Маляр стал затворником, после того как его сын упал с подвесных качелей в передвижном парке развлечений. Его теплые объятия, рука, ее державшая, передали ей тоску по умершему мальчику, желание пробудить его к жизни, поиграть с ним. Затворник крепко сжал объятия. Длинная жилистая рука, покрытая расправленной — чтобы не помялась — юбкой клетчатого платья, обвивала ее. Волосы на руке щекотали нежные детские бедра. Ее, сидевшую, подобно принцессе на троне, высоко вознесли над ненавистным полом, каждую пятницу требовавшим, чтобы она опускалась на колени перед домашним богом. Тем, который решил, что полы нужно мыть раз в неделю, что маленькие девочки с ведром должны на коленях ползать по бесконечному линолеуму со следами больших грубых калош, уличной грязи и незримых собачьих фекалий. Сидя на сильных руках, она смотрела вниз, на море вечных мук, волнующее линолеум, а между двумя дверями, как змея, ползла по полу узкая протертая дорожка.
Затворник прогнал домашнего бога, повелевающего девочками и женщинами. Теперь он был господином в доме, где каждые полминуты звонил дверной колокольчик. Ее освещало таинственное сияние, окружавшее затворника. Он был не как все, не подчинялся закону о мытье пола и домашнем хозяйстве. Свободный человек и сам себе хозяин. Ей хотелось, когда вырастет, стать как он: работать, только если есть желание, и никогда не убираться. Она всматривалась в запавшие щеки маляра, в его дряблую кожу. Он посасывал сигарету беззубым ртом. Ей не нравились запавшие щеки, они были жуткими.
Стало страшно, и она захотела спуститься вниз, но не решилась попросить поставить ее на пол, чтобы затем перебежать к матери. Она почувствовала, что он хочет жениться на ней, и совсем притихла, неподвижно уставившись на его щеки, кожа на которых шевелилась, когда он говорил с ее матерью о Боге и людях. Жесткая щетина на сероватых, цвета снятого молока щеках заставляла ее покрываться мурашками. Прислушавшись к хлюпающим звукам его голоса, она закрыла глаза и наколдовала пшеничное поле.

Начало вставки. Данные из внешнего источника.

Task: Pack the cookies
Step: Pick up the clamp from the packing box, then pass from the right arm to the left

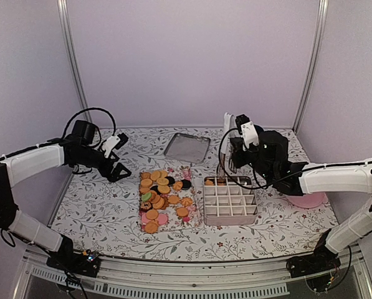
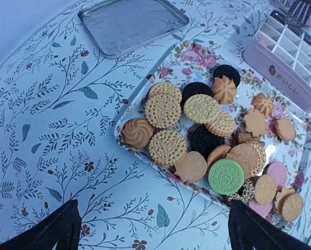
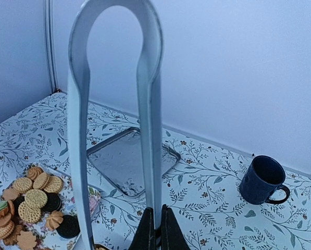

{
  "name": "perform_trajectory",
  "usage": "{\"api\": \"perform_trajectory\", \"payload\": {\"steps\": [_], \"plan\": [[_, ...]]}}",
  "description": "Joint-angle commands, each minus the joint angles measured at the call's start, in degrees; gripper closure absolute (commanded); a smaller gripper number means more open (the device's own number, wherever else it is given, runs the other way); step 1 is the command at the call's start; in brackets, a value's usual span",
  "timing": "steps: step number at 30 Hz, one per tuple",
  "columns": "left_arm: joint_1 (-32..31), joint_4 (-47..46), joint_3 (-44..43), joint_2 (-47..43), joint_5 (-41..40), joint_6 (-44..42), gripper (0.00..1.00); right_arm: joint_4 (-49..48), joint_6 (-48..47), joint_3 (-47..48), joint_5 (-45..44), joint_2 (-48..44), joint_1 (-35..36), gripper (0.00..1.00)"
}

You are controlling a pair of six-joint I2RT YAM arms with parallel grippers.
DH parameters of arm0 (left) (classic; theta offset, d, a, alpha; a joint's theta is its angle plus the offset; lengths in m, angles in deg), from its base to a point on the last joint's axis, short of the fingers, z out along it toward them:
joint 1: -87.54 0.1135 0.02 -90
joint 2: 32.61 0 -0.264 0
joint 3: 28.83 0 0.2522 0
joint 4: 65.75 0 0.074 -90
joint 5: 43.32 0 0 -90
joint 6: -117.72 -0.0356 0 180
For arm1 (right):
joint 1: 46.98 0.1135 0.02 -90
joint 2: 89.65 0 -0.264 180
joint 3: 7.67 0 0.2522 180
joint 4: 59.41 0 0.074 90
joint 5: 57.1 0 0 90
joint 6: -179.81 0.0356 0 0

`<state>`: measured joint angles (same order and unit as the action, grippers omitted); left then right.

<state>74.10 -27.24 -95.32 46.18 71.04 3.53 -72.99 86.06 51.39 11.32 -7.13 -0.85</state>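
On a floral tray [image 2: 197,54] lie round, embossed cookies [image 2: 167,147].

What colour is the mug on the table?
Dark blue; the mug shows best in the right wrist view.

Your desk [image 1: 111,212] wears a cloth printed with leafy sprigs. At its far middle a silver tray [image 1: 187,147] lies flat. Nearer to you, a flowered tray [image 2: 189,65] sits left of centre, with a pale divided box [image 1: 230,220] just beside it on the right. Right of the box is what looks like a pink plate [image 1: 310,200], only partly shown. A dark blue mug [image 3: 262,179] stands upright to the right of the silver tray. Metal tongs [image 3: 150,130] stand on end, bend uppermost.
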Motion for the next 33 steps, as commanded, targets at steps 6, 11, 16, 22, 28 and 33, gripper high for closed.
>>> {"api": "perform_trajectory", "payload": {"steps": [6,11,16,22,28,33], "plan": [[-3.18,2.41,-4.97,1.84,4.66,1.7,0.01,-3.49,13.3,0.23,5.24,-5.05,1.47,1.0],[-6.96,7.9,-10.78,2.91,15.86,2.69,0.01,-8.9,19.99,4.71,13.76,-0.79,4.12,1.0],[-10.73,8.55,-13.23,2.64,28.25,5.66,0.01,-17.87,23.98,9.31,20.68,6.39,6.83,1.0],[-12.06,8.56,-13.27,3.41,37.38,7.54,0.04,-27.58,27.16,12.84,25.07,12.68,8.86,1.0],[-12.15,8.56,-11.89,2.56,39.43,7.4,0.27,-28.32,26.57,16.12,24.46,15.88,10.37,1.0],[-12.15,8.6,-10.76,2.12,40.15,7.27,0.36,-28.48,25.69,17.72,23.51,17.67,11.0,1.0]]}}
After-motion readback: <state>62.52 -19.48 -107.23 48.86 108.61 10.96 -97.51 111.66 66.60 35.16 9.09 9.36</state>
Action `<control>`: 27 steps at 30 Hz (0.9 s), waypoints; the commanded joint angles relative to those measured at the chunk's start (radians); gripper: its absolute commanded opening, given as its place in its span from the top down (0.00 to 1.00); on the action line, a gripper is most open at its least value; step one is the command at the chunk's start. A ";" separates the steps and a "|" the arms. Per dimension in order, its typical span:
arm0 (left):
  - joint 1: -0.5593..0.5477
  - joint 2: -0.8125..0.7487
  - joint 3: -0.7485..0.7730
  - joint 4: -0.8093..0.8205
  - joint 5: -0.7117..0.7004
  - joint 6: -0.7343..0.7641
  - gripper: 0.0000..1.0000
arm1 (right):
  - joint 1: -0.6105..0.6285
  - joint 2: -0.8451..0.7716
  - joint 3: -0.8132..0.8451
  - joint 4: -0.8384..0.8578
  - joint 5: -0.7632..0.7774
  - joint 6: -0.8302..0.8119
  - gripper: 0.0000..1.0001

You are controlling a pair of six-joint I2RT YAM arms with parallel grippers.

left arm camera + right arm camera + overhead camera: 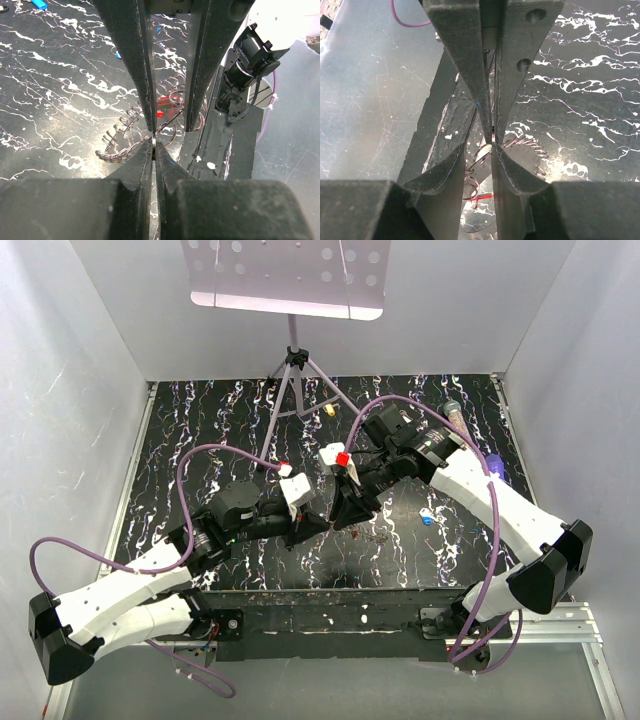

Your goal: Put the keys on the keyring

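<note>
Basically both arms meet mid-tabletop (200, 430), tips nose to nose, w/ the keyring (119, 148) lying between them. Left pincer (154, 144) is pressed together on the ring's wire, prob. to steady the loop so a key can be worked onto it. Right pincer (492, 145) comes in from the opposite side, fingers narrowed w/ a gap left. A red key (161, 111) (likely, only a red bit shows) and small wire coils sit in that gap. Can't tell if it's pinching the key or just straddling it. Looks like the threading step, red one first. Blue key (427, 518) lies apart to the right. Yellow key (330, 410) is far back by the stand (295, 358). Neither is on the ring yet, so the task is early.
</note>
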 commanded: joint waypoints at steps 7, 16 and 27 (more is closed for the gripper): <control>0.004 0.001 0.037 0.066 0.033 -0.007 1.00 | 0.012 0.014 0.018 0.085 0.006 0.103 0.66; 0.003 -0.009 0.034 0.071 0.021 -0.012 1.00 | 0.017 0.018 -0.006 0.082 0.028 0.086 0.76; 0.003 -0.032 0.017 0.078 0.005 -0.021 1.00 | 0.017 0.015 -0.013 0.066 0.052 0.073 0.83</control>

Она пряталась в высоких колосьях. Лежала на животе на теплой сухой земле, лицом вниз. Ела землю. Была зверем о двух руках и двух ногах. Спину ее прикрывал панцирь. Солнце припекало, она потела под панцирем. Вот поползла на четвереньках. Ей хотелось стать маленькой, едва заметной точкой на поле, хотелось выбраться на большую дорогу, попасть под машину и исчезнуть. Она попыталась вывернуться из объятий маляра, но тот лишь сильнее обхватил ее. Неподвижно сидя у него на руках, она ждала, когда ее отпустят. Маляр тихо засмеялся, обнажив десны. Его рот был похож на рот большой рыбы. Стало страшно, что он ее проглотит и придется лежать в его животе. Страшно было тьмы, царящей в животе, страшно, что ее заберут силы тьмы. При мысли о силах тьмы она содрогнулась и прижалась к щетине, царапавшей щеки, на щеках расцвели пылающие кусты роз. Он снова засмеялся и причмокнул губами. Он ей не нравился, замуж за него не хотелось и сидеть на руках тоже больше не хотелось. Пусть уйдет к себе и не возвращается. Она принялась пинаться. Засмеявшись, он сказал: «Ах ты малышка», — и сжал ее так сильно, что ни охнуть, ни вздохнуть. Лицо увлажнилось слезами. Она уперлась ногами в его живот и, перевалившись через руку, ударилась головой о линолеумный пол.
Проснулась в своей кровати, одна. Через дверную щель с трудом пробивалась светлая полоска. Там, за дверью, была страна света. Она же находилась в стране тьмы, где болит живот, тошнит и вся мебель, все вещи мертвы. Сколько бы она ни прикасалась к ним, пытаясь вызвать к жизни.
* * *
Нина была злой. Ей говорили об этом много раз разные люди: родные, соседи, одноклассники. Она давно уже смирилась с этим фактом. Родилась Нина злой или была доброй, прежде чем стать злой, оставалось неясным.
Она исписала всю тетрадь: «Нина злая». Не «я злая». Потому что не знала, где коренится зло. Не знала, когда или почему бывает злой, пока ей не пеняли: «Сейчас ты злая, Нина. Опять». Она краснела и растерянно бормотала извинения. И в конце концов перестала извиняться. Поскольку даже сами извинения воспринимались как злонамеренные.